That's dangerous with a small girl who likes her bling. We jointly decided that another knit dress with built in jewelled necklace was needed (desperately!) and laid out some jewels which Mary then set into clasps for us. Then the idea got shelved for a bit as winter sewing took over.

The "diamonds" are pink, clear, cognac and blue and to space them out a bit I sewed a clear bead (leftover from the Deer) between each one. I also made a largish French knot at each space which you can't see well in the photo, and while it looks nice, I'm not sure if it adds or detracts from the stability of the stitched on jewels. The underside of the neckline is stabilised with a roughly 2 inch wide facing of iron on interfacing.

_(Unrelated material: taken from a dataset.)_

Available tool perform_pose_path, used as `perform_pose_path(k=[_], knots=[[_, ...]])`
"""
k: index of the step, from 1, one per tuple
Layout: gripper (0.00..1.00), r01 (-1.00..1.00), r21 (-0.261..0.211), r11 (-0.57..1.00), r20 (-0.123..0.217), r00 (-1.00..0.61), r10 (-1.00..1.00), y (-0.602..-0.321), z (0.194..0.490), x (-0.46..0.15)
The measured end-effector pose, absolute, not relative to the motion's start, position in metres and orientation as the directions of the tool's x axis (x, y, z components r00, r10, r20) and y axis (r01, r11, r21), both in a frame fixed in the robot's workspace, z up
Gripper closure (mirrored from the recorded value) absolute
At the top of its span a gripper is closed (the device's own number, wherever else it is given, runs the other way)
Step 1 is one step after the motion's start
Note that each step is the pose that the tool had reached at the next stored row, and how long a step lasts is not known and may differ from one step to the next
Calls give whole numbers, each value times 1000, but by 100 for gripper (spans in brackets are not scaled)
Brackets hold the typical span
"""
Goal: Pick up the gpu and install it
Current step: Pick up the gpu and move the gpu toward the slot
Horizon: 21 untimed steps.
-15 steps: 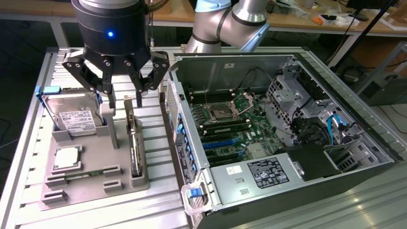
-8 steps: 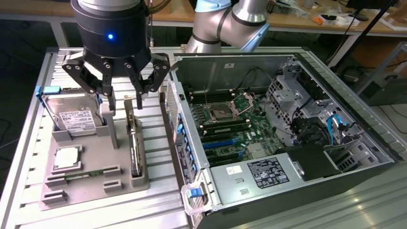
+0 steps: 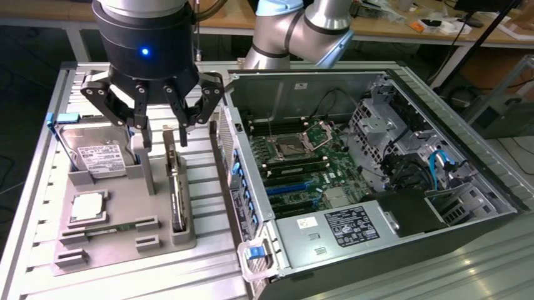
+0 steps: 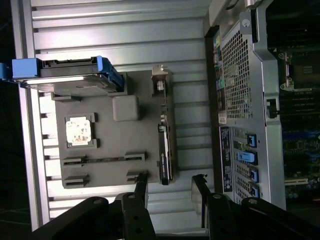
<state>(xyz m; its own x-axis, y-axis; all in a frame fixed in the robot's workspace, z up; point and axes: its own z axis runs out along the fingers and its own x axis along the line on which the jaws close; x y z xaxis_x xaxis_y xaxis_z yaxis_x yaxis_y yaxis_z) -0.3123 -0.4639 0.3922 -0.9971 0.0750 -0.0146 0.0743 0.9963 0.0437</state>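
The gpu (image 3: 175,194) stands on edge in a slot of the grey parts holder (image 3: 125,247), a slim card with a metal bracket at its far end. In the wrist view the gpu (image 4: 164,140) appears edge-on as a thin dark strip. My gripper (image 3: 161,134) hangs open just above the card's far end, one finger on each side of its line, nothing between them. In the wrist view my gripper (image 4: 170,187) has its two dark fingertips (image 4: 141,184) spread wide, near the card's end.
A silver hard drive (image 3: 100,156) with blue brackets and a square processor (image 3: 87,207) sit on the same holder, left of the card. A memory stick (image 4: 105,160) lies flat there. The open computer case (image 3: 376,156) with its motherboard (image 3: 292,169) stands on the exterior view's right.
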Motion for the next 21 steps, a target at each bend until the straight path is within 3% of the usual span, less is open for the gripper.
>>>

She tells me that she stores all her powers in that central pink jewel and it spurts out pink lightning. I can't recall if that happens when she's mad or happy. I think it's a confused mash up of Roald Dahl's The Magic Finger and some Chima LEGO and unicorn TV shows. Whatever, it definitely holds the power to make her LOVE her dress!

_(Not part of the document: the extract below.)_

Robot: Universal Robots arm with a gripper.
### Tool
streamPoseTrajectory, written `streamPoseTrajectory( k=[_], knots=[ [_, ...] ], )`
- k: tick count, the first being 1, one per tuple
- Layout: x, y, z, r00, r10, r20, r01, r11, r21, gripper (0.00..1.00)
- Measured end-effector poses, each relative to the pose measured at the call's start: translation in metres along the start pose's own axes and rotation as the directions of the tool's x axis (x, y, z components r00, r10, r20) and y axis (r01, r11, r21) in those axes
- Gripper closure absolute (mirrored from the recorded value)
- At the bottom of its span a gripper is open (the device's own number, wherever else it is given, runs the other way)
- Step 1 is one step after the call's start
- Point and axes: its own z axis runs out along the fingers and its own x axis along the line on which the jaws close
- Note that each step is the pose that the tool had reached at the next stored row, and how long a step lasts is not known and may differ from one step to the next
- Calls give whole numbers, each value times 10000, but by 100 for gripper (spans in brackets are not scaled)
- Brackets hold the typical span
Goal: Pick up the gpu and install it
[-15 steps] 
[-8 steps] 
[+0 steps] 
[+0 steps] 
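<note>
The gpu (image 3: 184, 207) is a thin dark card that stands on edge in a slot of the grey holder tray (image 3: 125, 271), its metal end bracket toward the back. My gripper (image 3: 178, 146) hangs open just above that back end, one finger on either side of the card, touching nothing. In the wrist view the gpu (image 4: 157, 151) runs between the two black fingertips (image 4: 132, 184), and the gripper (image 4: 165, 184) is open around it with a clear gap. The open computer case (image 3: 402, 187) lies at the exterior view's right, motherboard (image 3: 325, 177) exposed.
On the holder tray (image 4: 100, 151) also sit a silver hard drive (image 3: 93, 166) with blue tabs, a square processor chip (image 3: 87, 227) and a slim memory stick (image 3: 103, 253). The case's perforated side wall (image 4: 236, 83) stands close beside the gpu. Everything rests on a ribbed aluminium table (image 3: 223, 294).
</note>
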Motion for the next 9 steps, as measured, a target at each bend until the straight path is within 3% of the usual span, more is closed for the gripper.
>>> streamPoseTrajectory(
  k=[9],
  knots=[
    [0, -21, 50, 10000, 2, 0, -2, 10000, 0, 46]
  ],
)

In recreating the original dress I cut a little keyhole out of the centre back neck and then bound the edge with knit binding. My first attempt was a bit loose and so I unpicked it (serged seam of course - face palm) and stretched the binding strip as I attached it again. Worked a charm second time.

The rest of the neckline is finished the same way. A strip of knit serged onto the neckline, pressed to the inside, then double needle stitched down. I used a hair elastic to create the button loop at the end. Turns out she doesn't need to unbutton it to get it on or off anyway, but it's a pretty faithful recreation of the original dress.

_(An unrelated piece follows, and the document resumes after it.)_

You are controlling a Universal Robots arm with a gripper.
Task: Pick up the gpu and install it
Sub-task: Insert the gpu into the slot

I never really think I know what I'm doing, or that what I am doing hasn't been beautifully photographed and turned into a smashing tutorial elsewhere. But... I got a couple of lovely comments on Instagram (here I am) wanting a "lesson" in doing that neckline. I do sometimes feel quite proud of my knit sewing, but perhaps I'm just being big headed.... Let me know if my tips and tricks are worth sharing here on the blog.

The last feature of the original dress was the dropped waist and the ruffles. This dress is based on the Oliver + S School Bus T-shirt. From my jotted notes it looks like it was size 4 with the side seams shortened to 8", and an arbitrary 1&1/2" added to the sleeve length. The ruffles were added to the top, middle and bottom of a trapezoid shaped skirt section. I cut my ruffle lengths one and a half times the width at each of the attachment lines.

The fabric is a gorgeously soft viscose jersey from the remnant table of, I think, GJ's fabrics. It's not too heavy for the weight of the ruffles although the waistline is perhaps a bit more dropped than I'd originally intended. :)

Finally the skirt ruffles were hemmed with a rolled hem on the overlocker. Fast and pretty!

Once I knew it worked I made another as the "tutorial" (and let's admit to using that word pretty loosely in this instance) for the Oliver + S blog. Initially I'd thought I'd work out the ruffle and trapezoid dimensions for every size but the maths just never seemed to add up, so I've kept it deliberately vague. Still, it's hard to go wrong unless you're overly concerned about an exact final length or accurate ruffle depth.

While she loves the purple one, I think this one is just about my favourite thing so far this year...

This time I left the sleeve length as per the pattern, but then added a cuff so they're probably about 1" longer than the straight size 4 length. The neckband is as per the pattern and the ruffles the same as the first version.

The mint fabric is a very synthetic, cheap knit from one of the Sydney Rd stores, and obviously doesn't have as much vertical stretch as the waist is a bit higher on this one. I was keen to use different fabrics for each ruffle to make it easier to photograph the making of the skirt and stuck with what I had in the stash. I almost went out and bought overlocker thread that matched the ribbing better but then thought that was daft. The electric blue is near enough.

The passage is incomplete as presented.